**What you need to do**
Scan the data. Collect each line that contains the word "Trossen".

-- Records for this exercise follows --

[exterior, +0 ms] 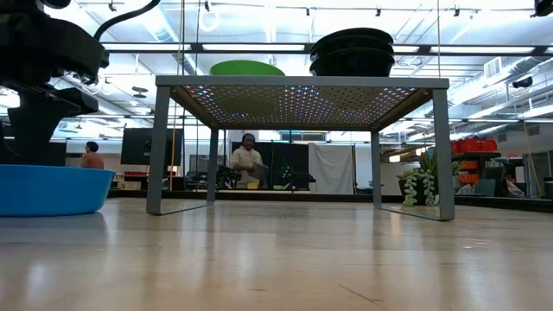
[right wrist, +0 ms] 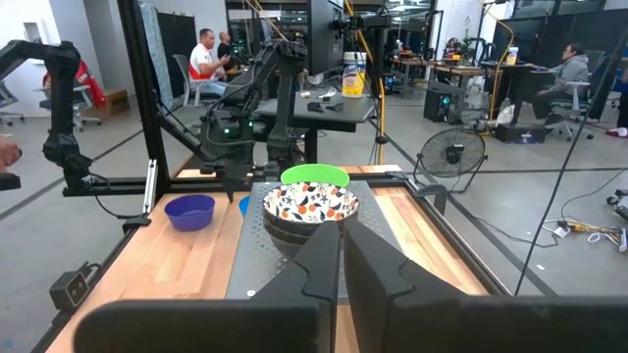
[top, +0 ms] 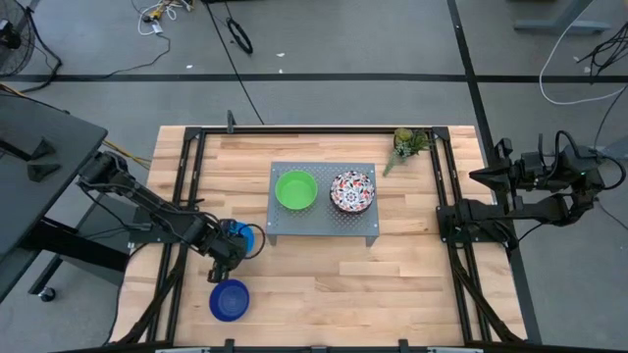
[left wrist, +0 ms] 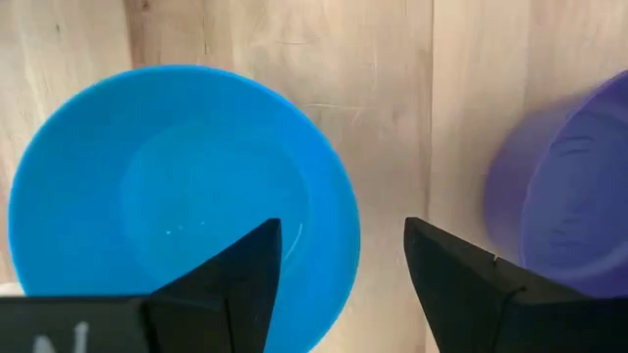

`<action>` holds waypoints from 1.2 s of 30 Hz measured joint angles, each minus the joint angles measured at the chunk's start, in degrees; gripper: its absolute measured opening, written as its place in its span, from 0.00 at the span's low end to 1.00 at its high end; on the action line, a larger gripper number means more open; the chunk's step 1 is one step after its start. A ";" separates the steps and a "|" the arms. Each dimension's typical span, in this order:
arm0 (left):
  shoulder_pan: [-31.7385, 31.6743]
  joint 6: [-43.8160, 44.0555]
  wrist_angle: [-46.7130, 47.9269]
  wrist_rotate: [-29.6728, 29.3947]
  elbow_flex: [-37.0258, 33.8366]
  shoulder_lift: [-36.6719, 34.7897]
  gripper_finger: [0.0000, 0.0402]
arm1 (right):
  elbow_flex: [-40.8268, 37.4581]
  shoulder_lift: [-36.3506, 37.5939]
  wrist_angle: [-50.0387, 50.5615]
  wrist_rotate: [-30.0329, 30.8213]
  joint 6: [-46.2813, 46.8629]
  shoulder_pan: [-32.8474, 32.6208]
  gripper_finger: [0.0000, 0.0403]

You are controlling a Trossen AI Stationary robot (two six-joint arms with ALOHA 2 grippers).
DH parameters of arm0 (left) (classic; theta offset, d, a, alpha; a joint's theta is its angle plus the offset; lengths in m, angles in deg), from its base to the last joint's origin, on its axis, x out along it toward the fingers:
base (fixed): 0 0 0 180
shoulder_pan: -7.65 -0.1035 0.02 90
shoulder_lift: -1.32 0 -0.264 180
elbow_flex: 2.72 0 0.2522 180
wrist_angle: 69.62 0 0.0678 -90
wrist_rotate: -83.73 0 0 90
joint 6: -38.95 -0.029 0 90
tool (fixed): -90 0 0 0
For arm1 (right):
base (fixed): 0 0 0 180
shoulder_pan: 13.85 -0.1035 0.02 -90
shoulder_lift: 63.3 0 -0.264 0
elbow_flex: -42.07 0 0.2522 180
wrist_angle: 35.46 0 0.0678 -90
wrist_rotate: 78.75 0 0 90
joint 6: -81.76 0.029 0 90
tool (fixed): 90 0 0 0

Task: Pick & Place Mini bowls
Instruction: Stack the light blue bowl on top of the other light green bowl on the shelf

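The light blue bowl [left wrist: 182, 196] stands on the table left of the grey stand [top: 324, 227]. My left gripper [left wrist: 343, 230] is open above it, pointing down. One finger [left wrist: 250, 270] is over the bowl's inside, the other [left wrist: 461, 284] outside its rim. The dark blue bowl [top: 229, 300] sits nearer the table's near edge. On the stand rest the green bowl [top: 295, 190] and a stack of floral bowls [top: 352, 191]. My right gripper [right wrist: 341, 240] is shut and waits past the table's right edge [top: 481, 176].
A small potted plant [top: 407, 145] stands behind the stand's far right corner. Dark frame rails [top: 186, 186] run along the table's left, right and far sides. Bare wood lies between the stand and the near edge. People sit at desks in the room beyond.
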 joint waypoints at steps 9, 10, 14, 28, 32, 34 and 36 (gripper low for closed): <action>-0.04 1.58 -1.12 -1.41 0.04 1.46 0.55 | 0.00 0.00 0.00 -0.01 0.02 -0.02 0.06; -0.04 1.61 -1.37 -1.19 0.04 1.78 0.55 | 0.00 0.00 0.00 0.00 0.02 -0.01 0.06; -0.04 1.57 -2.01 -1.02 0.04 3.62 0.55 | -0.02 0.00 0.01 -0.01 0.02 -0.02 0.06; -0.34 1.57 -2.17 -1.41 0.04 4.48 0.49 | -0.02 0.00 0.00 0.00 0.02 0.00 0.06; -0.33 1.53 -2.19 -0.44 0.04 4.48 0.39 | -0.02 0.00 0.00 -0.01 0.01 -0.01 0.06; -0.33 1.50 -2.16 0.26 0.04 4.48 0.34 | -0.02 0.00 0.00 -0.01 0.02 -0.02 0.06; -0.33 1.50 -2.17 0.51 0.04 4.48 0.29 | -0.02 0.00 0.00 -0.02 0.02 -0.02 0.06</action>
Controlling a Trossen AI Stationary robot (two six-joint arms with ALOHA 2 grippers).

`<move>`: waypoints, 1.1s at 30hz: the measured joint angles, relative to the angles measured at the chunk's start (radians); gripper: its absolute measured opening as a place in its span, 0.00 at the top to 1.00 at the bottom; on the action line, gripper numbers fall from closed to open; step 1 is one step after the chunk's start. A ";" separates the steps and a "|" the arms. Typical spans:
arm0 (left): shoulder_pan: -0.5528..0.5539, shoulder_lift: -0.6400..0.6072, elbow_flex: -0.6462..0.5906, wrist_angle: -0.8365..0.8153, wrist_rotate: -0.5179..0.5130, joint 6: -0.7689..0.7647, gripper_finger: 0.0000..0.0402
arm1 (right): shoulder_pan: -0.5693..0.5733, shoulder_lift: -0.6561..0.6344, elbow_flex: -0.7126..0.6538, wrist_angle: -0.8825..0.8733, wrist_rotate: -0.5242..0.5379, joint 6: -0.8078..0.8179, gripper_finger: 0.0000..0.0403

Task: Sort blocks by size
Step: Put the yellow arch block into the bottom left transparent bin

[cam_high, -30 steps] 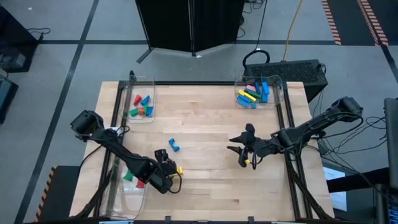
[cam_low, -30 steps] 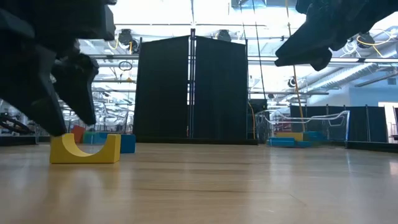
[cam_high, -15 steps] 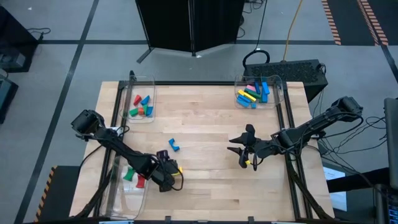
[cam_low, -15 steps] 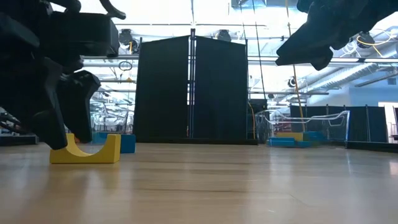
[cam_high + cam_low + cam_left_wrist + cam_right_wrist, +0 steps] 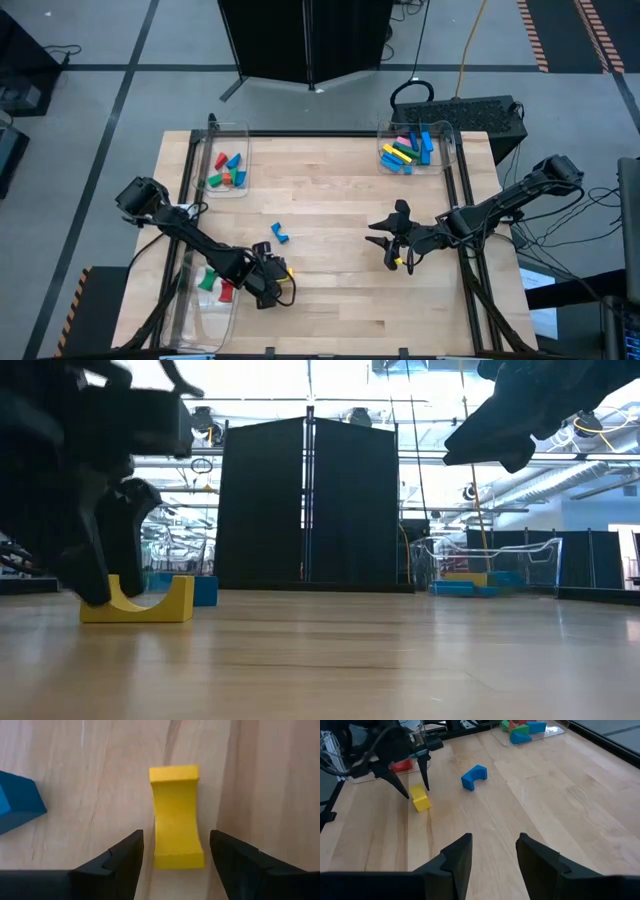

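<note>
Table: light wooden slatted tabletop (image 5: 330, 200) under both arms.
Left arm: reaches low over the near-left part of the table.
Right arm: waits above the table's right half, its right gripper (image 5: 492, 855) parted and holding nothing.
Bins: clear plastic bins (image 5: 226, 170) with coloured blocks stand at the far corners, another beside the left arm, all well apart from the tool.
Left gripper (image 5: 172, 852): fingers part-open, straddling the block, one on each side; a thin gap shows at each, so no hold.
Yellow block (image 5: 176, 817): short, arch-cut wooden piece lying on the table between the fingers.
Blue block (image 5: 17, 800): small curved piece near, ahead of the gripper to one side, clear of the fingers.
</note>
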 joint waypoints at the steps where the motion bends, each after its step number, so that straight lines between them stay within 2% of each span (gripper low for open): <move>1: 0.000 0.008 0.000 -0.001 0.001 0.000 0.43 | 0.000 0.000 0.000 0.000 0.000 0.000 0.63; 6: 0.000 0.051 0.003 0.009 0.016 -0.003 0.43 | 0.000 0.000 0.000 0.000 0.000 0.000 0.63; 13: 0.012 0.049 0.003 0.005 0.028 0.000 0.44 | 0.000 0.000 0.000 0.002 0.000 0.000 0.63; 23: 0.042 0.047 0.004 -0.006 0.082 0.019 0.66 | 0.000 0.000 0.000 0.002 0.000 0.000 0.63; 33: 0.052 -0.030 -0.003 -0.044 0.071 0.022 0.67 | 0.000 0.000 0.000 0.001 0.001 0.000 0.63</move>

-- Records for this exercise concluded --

**Solution below**
You are controlling a Trossen AI Stationary robot (two six-joint arms with ALOHA 2 grippers).
Controlling a Trossen AI Stationary robot (two six-joint arms with ALOHA 2 grippers).

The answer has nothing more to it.